> _To do_
Copy every line from the data below in which the string "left" can be found.

◆ ◆ ◆ ◆ ◆

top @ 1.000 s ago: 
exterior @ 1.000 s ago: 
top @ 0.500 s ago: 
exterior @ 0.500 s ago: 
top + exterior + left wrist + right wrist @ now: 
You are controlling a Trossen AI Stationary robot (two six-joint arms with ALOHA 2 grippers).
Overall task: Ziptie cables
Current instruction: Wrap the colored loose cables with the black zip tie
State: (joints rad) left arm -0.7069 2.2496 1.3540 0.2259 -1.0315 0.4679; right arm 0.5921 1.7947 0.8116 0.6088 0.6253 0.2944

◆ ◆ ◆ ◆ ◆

> _Solution to this task_
top + exterior + left wrist + right wrist @ now: 
State: (joints rad) left arm -0.7069 2.2496 1.3540 0.2259 -1.0315 0.4679; right arm 0.5921 1.7947 0.8116 0.6088 0.6253 0.2944

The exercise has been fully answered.